# Simon & Patrick Woodland Pro Folk



## Robert1950 (Jan 21, 2006)

This is the last of my guitars photos that were hijacked and held for ransom by Photobucket that I had yet to repost. 2008 Simon & Patrick Woodland Pro Folk. Made in Canada. Solid spruce top and solid mahogany back & sides. Had this for around tw0 years. Comfortable size. I figure the neck and fretboard are closer to a Martin than Gibson or Taylor. It has warm sound, little more focused on mids (I'm guessing), with a mellow top end. Electronics are more than decent, as is the tuner. 

Got it at a good price as it had a professionally repaired couple of cracks in the top. Original owner apparently was not told about Edmonton winters when he bought it. Decided to photograph it from a different angle.


----------



## Dorian2 (Jun 9, 2015)

Godin's lineup of guitars are really nice, affordable, and IMO waaaayyyy under appreciated for sound and value. Helped my buddy pick out a Woodland Spruce just yesterday and it kicks a lot of much more expensive guitars ass's. I think we're lucky to have a guitar manufacturer/Luthier like this in Canada. Great stuff.


----------



## Dave St.Onge (Jan 30, 2018)

I joined this forum because I noticed you had it for sale. Is it still for sale?


----------



## butterknucket (Feb 5, 2006)

I have a soft spot for small bodied acoustics.


----------



## Robert1950 (Jan 21, 2006)

Looks like I have an almost sale from Kijiji. Lot of back and forth, more pictures. Talked to him on the phone. Just hope he isn't a tire kicker.


----------



## Dorian2 (Jun 9, 2015)

Robert1950 said:


> Looks like I have an almost sale from Kijiji. Lot of back and forth, more pictures. Talked to him on the phone. Just hope he isn't a tire kicker.

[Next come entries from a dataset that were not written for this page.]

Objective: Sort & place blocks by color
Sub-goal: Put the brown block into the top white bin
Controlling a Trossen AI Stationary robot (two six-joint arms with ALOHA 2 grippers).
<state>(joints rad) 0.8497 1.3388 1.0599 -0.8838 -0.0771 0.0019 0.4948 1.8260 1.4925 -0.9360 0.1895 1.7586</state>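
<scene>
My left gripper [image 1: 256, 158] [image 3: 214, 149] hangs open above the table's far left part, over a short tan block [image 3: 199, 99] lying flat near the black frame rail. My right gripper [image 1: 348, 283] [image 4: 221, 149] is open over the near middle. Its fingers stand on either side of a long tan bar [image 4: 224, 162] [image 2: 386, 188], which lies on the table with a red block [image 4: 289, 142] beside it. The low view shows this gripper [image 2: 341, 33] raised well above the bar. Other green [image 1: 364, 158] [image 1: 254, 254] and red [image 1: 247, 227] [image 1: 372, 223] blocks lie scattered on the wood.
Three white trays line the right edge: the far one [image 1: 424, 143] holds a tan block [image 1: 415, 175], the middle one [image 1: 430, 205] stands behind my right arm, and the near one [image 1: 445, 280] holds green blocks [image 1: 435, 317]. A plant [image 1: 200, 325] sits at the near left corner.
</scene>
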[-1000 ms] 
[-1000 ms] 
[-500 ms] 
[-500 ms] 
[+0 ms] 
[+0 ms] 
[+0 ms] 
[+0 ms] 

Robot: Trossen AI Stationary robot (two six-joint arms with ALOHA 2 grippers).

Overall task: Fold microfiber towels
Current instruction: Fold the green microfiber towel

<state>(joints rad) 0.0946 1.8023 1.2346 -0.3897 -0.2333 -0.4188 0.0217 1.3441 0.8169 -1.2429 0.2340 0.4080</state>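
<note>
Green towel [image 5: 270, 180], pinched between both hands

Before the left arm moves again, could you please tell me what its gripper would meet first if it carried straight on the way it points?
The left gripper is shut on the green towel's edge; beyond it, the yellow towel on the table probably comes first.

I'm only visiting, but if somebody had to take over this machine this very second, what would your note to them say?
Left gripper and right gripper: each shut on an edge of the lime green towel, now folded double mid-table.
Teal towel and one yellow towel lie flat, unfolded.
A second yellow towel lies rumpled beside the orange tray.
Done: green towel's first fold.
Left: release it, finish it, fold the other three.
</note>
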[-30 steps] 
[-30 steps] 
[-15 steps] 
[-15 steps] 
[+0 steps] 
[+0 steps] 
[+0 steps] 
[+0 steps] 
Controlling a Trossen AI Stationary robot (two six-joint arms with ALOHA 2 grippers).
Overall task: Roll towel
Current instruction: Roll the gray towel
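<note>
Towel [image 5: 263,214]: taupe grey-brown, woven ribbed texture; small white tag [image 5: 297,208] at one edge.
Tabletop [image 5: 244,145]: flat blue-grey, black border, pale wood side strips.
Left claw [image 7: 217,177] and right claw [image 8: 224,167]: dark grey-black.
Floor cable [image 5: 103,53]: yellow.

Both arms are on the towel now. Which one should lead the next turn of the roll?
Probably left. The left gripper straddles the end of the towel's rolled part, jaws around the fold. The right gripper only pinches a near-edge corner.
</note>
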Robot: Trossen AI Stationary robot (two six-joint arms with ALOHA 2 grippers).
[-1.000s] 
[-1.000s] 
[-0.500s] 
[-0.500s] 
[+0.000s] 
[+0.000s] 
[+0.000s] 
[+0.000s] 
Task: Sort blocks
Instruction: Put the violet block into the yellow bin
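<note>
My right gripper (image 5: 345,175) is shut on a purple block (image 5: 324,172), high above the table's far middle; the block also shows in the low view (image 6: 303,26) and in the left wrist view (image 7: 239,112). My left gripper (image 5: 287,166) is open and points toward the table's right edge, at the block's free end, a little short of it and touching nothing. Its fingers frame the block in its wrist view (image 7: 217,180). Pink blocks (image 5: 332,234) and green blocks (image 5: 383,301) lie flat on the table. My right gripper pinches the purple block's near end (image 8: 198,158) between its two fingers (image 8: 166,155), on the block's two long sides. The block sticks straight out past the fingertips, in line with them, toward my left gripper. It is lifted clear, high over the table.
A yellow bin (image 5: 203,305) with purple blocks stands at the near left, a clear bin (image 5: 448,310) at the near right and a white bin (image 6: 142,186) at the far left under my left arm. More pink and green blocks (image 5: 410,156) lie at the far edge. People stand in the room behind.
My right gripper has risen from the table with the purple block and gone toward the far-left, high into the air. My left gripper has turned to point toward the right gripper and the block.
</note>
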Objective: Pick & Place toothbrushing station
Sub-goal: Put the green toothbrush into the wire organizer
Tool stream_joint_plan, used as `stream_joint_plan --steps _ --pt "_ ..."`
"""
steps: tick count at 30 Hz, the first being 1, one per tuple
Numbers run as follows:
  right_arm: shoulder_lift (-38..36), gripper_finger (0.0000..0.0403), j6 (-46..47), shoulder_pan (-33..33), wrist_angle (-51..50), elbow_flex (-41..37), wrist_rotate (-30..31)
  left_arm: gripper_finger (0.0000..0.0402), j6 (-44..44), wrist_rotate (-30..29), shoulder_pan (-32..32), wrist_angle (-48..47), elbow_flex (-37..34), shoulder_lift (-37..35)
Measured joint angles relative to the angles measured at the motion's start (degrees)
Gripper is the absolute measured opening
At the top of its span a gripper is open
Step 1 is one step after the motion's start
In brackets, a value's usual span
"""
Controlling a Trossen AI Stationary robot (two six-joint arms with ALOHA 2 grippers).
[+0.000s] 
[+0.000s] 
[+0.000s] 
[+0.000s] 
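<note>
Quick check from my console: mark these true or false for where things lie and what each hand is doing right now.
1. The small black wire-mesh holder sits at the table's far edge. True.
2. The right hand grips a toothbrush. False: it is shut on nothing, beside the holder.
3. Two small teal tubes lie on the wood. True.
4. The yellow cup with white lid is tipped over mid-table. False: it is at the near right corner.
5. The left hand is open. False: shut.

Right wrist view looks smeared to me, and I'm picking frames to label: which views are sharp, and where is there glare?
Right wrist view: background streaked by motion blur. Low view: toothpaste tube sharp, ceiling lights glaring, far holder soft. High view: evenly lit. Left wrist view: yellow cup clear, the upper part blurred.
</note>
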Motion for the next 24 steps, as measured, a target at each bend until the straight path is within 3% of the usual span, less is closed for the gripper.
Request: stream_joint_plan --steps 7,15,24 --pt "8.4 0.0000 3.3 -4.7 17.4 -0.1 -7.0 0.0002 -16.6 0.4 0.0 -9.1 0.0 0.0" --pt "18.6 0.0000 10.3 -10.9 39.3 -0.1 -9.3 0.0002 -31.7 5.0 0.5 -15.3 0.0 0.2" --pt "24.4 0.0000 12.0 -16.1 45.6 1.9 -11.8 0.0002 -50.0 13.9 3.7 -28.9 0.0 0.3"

Just checked out your ad. Nice photos and write up. The other dude selling his is asking $800 for the mint guitar (2 years old) with new SKB case. I have to kinda question his asking price to be honest. Seems a bit steep to me, considering he's asking for the brand new price with a "new case and save on the GST" as incentive. Not a lot of incentive to me. Kinda wish yours came up a year or so ago, I would've jumped all over that.


----------



## Robert1950 (Jan 21, 2006)

These currently sell for $699 new at L&M. A couple of years ago when the dollar was in the low 70s it was $769. The current cost with Yorkville HSC is $20 or so cheaper than what he is asking. Tax is always right off IMO. Here in AB is just under $820 w/tax. I just shake my head at these guys



Dorian2 said:


> Just checked out your ad. Nice photos and write up. The other dude selling his is asking $800 for the mint guitar (2 years old) with new SKB case. I have to kinda question his asking price to be honest. Seems a bit steep to me, considering he's asking for the brand new price with a "new case and save on the GST" as incentive. Not a lot of incentive to me. Kinda wish yours came up a year or so ago, I would've jumped all over that.


----------



## Dorian2 (Jun 9, 2015)

Robert1950 said:


> These currently sell for $699 new at L&M. A couple of years ago when the dollar was in the low 70s it was $769. The current cost with Yorkville HSC is $20 or so cheaper than what he is asking. Tax is always right off IMO. Here in AB is just under $820 w/tax. I just shake my head at these guys


Ya. I've seen a few odd ball ads up on Kijiji in the Edmonton area. Really questionable sometimes. I've seen a couple or more with used asking prices for more than a new one at L&M. Do these people not understand that information is directly under our finger tips? It's pretty simple really. It's really opened my eyes to some peoples perception on value. Good luck on your hopefully soon to be sale.


----------



## Everton FC (Dec 15, 2016)

It's a beautiful guitar. My S&P is now my go-to. Love it. Good luck w/the sale!


----------



## Robert1950 (Jan 21, 2006)

Sold last weekend. Gone to a better home.


----------